US$ 25 mil em espécie para Bolsonaro
A PF também relata que o general Mauro Lourena Cid, pai do ex-ajudante de ordens de Bolsonaro, Mauro Cid, repassou US$ 25 mil ao ex-presidente. Valor oriundo das joias.
“Os elementos de prova colhidos, demonstraram que Mauro Cesar Lourena Cid recebeu, em nome e em benefício de Jair Messias Bolsonaro, pelo menos US$ 25 mil, que teriam sido repassados em espécie para o ex-presidente, visando, de forma deliberada, não passar pelos mecanismos de controle e pelo sistema financeiro formal”, afirma a PF.
Mensagens de celular
O inquérito da PF também tem mensagens de aplicativo trocadas entre os integrantes do grupo.
Em uma delas, Mauro Cid pergunta a Bolsonaro qual é o nome do cunhado do ex-presidente. Cid queria isso para incluir o nome na relação e adiantar o visto (provavelmente o visto para os Estados Unidos).

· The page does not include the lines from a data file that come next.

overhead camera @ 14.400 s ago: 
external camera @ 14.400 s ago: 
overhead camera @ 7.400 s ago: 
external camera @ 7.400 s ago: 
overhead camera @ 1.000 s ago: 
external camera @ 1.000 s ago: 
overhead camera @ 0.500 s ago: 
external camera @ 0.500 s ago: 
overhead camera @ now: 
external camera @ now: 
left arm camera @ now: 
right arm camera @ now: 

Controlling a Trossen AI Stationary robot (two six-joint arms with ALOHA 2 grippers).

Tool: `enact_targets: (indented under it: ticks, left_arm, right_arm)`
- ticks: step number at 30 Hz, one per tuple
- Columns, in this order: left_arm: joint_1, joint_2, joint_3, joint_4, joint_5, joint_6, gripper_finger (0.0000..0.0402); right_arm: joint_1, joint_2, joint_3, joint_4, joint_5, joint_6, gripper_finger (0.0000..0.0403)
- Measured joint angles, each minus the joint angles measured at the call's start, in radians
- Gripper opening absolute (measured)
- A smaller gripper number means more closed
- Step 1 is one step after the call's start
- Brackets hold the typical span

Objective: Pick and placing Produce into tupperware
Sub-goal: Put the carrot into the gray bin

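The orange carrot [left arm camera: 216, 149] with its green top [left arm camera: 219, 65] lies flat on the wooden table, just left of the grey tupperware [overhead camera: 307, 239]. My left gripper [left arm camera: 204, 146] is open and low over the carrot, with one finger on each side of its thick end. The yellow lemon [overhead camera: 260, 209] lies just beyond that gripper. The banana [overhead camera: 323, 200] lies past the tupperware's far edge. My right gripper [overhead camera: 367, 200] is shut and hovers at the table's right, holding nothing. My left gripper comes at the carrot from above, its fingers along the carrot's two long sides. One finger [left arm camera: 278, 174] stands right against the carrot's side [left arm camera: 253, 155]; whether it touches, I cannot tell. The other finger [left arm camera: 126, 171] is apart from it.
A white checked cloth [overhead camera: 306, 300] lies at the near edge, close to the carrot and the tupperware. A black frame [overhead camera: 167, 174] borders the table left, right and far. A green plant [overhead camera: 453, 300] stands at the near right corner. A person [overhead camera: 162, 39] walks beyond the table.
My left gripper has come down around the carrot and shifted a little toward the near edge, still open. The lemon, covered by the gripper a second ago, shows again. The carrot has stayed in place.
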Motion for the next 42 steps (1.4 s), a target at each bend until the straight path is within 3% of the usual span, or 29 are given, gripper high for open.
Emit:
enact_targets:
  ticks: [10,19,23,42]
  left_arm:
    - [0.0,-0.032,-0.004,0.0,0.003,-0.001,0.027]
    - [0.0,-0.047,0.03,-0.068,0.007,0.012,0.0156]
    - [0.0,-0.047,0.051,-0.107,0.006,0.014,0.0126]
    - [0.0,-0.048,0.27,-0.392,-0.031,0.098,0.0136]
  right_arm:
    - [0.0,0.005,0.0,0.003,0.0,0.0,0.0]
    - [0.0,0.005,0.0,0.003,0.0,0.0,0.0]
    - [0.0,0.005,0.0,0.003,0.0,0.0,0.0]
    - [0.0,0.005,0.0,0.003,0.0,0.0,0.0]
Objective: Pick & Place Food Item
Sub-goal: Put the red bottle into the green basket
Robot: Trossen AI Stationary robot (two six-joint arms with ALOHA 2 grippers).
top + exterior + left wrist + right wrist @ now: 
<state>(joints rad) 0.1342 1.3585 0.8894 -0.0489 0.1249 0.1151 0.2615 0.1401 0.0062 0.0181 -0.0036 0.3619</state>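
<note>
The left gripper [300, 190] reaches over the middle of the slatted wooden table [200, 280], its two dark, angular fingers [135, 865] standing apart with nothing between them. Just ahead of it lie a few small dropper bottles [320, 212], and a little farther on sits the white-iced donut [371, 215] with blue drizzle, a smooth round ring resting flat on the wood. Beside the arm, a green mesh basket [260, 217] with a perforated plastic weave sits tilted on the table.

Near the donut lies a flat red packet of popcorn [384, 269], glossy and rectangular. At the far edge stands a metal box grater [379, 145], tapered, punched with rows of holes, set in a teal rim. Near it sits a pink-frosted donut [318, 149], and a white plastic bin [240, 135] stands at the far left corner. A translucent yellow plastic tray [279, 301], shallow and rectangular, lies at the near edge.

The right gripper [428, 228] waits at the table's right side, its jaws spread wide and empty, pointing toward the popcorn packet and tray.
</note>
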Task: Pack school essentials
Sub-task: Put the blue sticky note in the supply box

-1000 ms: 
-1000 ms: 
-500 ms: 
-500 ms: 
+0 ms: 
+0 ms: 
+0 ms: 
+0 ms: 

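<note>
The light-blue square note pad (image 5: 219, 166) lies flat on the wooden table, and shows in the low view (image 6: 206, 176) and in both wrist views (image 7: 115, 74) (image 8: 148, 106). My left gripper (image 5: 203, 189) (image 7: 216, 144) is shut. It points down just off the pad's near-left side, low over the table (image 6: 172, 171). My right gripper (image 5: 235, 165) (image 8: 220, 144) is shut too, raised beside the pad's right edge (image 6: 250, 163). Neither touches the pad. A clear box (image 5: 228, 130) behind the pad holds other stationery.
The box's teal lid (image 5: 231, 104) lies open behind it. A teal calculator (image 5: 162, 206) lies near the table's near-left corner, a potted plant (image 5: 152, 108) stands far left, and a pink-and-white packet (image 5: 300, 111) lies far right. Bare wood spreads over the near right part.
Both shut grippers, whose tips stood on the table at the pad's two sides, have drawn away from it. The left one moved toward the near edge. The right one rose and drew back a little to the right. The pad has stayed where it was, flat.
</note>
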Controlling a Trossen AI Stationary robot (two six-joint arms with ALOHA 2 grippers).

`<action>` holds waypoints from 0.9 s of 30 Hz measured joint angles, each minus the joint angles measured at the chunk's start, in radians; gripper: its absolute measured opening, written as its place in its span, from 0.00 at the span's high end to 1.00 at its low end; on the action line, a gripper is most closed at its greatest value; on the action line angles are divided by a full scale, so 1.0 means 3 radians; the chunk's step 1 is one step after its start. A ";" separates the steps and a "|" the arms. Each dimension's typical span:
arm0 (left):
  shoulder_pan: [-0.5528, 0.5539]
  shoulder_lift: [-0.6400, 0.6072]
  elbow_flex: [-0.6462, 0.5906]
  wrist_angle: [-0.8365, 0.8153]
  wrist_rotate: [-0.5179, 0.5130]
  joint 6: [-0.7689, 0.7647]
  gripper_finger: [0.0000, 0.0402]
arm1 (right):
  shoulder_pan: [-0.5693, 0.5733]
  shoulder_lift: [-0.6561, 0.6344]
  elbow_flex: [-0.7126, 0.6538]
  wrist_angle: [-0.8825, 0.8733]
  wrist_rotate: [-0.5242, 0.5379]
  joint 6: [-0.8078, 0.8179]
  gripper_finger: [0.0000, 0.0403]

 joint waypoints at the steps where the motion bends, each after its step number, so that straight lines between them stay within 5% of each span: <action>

Bolsonaro dá o nome do cunhado. Em seguida, Cid pergunta se Bolsonaro vai levar a árvore e o barco, em referência a esculturas que os sauditas deram ao Estado brasileiro. As respostas de Bolsonaro foram apagadas pelo ex-presidente.
As mensagens foram trocadas no dia 29 de dezembro de 2022, às vésperas da saída de Bolsonaro do país.
No fim do diálogo, há uma frase de Cid: “Sim, senhor”. Veja o print abaixo:
Valores das joias
A tabela abaixo, presente no inquérito, mostra os valores de cada joia dos conjuntos sauditas:
Ligação com outros inquéritos no qual o ex-presidente é investiga
A PF disse ainda que o desvio de joias durante o governo de Jair Bolsonaro está relacionado à produção de fake news e ao uso indevido de recursos do Estado. Essas duas irregularidades são investigadas em outros inquéritos.
“Concluindo pela existência de fortes indícios de desvio de bens de alto valor patrimonial entregues por autoridades estrangeiras ao Presidente da República ou agentes públicos a seu serviço, e posterior ocultação da origem, localização e propriedade dos valores provenientes, com identidade de agentes já investigados por outros fatos nesta SUPREMA CORTE, o que evidencia a conexão probatória com diversos inquéritos que tramitam no âmbito do SUPREMO TRIBUNAL FEDERAL, que investigam condutas atentatórias à própria CORTE, tal como o lnq. 4.781/DF, das Fake News e, especialmente, a prática de diversas infrações criminais por milícias digitais atentatórias ao Estado Democrático de Direito, investigada no Inq 4.874/DF”, escrecveu a PF.